Mindfulness Meditation and Respiration: Accelerometer-Based Respiration Rate and Mindfulness Progress Estimation to Enhance App Engagement and Mindfulness Skills
It addresses the problem of low engagement in digital mindfulness training for app users, offering an incremental improvement by integrating novel sensor-based feedback without additional wearables.
This paper tackled the challenge of sustaining user engagement in smartphone-based mindfulness apps by developing an accelerometer-based respiration tracking algorithm and a quantitative framework to estimate mindfulness skills, achieving a mean absolute error of 1.6 breaths per minute for respiration tracking and F1 scores of 80-84% for skill progression estimation.

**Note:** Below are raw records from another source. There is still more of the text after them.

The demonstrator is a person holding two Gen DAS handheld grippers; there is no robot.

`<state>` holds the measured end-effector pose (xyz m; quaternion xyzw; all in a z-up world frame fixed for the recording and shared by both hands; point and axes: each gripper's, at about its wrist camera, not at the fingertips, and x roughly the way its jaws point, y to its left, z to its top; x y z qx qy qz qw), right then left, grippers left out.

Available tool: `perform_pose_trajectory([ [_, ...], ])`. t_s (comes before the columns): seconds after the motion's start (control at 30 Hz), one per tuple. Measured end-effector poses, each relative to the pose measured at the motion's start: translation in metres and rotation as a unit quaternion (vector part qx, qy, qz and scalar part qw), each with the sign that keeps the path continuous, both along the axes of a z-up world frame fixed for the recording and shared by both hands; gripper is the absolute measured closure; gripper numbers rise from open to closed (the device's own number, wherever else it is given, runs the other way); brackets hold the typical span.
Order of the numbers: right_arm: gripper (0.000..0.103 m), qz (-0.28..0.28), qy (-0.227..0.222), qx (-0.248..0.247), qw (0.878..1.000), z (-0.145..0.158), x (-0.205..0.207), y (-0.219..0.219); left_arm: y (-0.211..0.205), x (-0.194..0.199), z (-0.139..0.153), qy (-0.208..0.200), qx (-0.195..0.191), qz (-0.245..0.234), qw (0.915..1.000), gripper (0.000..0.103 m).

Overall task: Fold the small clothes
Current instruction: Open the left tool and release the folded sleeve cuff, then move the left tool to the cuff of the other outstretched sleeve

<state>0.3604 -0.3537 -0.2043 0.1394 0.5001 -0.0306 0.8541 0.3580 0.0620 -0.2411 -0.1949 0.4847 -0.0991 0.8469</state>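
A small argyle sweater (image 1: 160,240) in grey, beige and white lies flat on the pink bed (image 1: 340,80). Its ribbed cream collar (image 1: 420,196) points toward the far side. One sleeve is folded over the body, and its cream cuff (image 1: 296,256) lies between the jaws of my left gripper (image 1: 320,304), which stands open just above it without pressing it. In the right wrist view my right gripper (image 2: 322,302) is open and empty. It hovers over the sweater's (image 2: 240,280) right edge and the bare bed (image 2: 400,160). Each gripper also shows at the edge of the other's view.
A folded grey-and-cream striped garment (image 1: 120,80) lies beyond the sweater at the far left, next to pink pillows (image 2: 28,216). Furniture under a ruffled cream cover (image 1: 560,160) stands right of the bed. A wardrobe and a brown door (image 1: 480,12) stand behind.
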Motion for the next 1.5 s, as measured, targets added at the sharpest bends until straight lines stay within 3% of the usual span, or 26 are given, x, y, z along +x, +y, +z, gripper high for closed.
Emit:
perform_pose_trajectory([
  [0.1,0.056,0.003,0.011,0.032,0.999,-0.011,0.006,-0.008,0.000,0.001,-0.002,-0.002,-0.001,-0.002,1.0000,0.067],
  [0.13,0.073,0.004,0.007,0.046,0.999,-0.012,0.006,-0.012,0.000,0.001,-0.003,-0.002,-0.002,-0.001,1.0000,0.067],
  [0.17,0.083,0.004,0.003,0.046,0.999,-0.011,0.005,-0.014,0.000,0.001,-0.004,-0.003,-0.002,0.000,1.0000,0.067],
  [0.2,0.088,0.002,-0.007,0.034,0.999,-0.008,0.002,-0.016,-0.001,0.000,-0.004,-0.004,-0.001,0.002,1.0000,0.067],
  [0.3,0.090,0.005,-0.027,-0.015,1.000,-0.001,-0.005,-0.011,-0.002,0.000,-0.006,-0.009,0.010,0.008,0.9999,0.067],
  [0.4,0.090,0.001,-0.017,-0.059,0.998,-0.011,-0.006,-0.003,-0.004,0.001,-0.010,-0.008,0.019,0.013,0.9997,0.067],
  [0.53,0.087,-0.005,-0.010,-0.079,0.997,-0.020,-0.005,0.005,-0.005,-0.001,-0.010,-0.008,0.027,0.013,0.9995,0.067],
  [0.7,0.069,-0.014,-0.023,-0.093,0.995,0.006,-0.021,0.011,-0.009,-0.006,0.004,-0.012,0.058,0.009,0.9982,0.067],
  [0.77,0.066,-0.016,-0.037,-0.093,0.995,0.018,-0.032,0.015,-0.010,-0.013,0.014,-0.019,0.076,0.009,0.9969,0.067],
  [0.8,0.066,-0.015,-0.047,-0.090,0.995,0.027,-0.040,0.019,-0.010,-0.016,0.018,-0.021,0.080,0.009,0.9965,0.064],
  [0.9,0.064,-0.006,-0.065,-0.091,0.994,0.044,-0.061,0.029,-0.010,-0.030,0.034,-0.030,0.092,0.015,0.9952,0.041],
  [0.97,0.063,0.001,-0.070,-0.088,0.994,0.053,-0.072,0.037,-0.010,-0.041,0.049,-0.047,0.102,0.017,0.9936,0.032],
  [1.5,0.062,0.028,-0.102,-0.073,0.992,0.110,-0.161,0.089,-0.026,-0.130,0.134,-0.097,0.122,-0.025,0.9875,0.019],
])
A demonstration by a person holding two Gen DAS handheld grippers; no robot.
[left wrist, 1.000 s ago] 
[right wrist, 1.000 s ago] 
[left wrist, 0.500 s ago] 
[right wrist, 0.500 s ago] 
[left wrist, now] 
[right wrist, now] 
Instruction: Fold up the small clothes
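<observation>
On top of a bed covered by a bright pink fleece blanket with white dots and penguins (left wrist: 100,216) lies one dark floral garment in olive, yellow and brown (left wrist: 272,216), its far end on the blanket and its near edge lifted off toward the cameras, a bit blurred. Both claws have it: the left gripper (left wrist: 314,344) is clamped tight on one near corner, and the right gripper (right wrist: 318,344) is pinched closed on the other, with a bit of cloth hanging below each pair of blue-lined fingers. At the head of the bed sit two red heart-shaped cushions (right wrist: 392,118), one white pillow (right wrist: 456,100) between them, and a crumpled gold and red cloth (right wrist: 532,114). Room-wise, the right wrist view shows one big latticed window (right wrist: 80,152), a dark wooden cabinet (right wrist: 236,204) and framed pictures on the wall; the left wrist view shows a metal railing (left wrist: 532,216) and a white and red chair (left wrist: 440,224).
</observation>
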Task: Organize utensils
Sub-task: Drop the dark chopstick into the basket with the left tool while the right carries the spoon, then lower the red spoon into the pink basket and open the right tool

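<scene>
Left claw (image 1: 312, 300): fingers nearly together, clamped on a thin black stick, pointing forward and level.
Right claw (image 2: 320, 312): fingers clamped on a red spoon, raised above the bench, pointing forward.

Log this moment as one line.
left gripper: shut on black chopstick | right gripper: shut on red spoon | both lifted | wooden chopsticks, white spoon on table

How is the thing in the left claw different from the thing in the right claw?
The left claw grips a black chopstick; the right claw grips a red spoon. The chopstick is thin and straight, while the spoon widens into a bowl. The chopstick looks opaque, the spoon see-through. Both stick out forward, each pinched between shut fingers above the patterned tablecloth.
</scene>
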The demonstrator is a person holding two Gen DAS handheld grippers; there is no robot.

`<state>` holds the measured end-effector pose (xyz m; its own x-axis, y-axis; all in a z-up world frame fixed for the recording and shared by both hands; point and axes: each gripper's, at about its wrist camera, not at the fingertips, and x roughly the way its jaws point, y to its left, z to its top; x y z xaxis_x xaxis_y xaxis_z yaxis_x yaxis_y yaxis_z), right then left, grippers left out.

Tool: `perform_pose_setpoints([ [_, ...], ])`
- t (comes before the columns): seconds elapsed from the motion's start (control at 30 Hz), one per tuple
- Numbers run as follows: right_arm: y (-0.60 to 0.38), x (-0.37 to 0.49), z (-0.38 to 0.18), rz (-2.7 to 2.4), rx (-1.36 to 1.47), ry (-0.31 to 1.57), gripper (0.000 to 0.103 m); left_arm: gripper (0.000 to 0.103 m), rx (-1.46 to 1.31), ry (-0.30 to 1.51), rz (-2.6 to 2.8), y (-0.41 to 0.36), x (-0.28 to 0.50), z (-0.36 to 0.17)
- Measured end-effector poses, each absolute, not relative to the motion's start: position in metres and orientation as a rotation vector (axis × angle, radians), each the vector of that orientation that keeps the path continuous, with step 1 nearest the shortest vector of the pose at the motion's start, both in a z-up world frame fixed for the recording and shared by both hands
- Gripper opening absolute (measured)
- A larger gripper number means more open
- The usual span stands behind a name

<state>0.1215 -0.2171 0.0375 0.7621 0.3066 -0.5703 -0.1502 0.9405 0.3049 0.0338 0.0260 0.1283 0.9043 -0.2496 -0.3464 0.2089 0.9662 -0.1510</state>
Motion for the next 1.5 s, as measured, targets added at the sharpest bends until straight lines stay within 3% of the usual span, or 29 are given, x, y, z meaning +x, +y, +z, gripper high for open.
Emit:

Mindfulness training is widely recognized for its benefits in reducing depression, anxiety, and loneliness. With the rise of smartphone-based mindfulness apps, digital meditation has become more accessible, but sustaining long-term user engagement remains a challenge. This paper explores whether respiration biosignal feedback and mindfulness skill estimation enhance system usability and skill development. We develop a smartphone's accelerometer-based respiration tracking algorithm, eliminating the need for additional wearables. Unlike existing methods, our approach accurately captures slow breathing patterns typical of mindfulness meditation. Additionally, we introduce the first quantitative framework to estimate mindfulness skills-concentration, sensory clarity, and equanimity-based on accelerometer-derived respiration data. We develop and test our algorithms on 261 mindfulness sessions in both controlled and real-world settings. A user study comparing an experimental group receiving biosignal feedback with a control group using a standard app shows that respiration feedback enhances system usability. Our respiration tracking model achieves a mean absolute error (MAE) of 1.6 breaths per minute, closely aligning with ground truth data, while our mindfulness skill estimation attains F1 scores of 80-84% in tracking skill progression. By integrating respiration tracking and mindfulness estimation into a commercial app, we demonstrate the potential of smartphone sensors to enhance digital mindfulness training.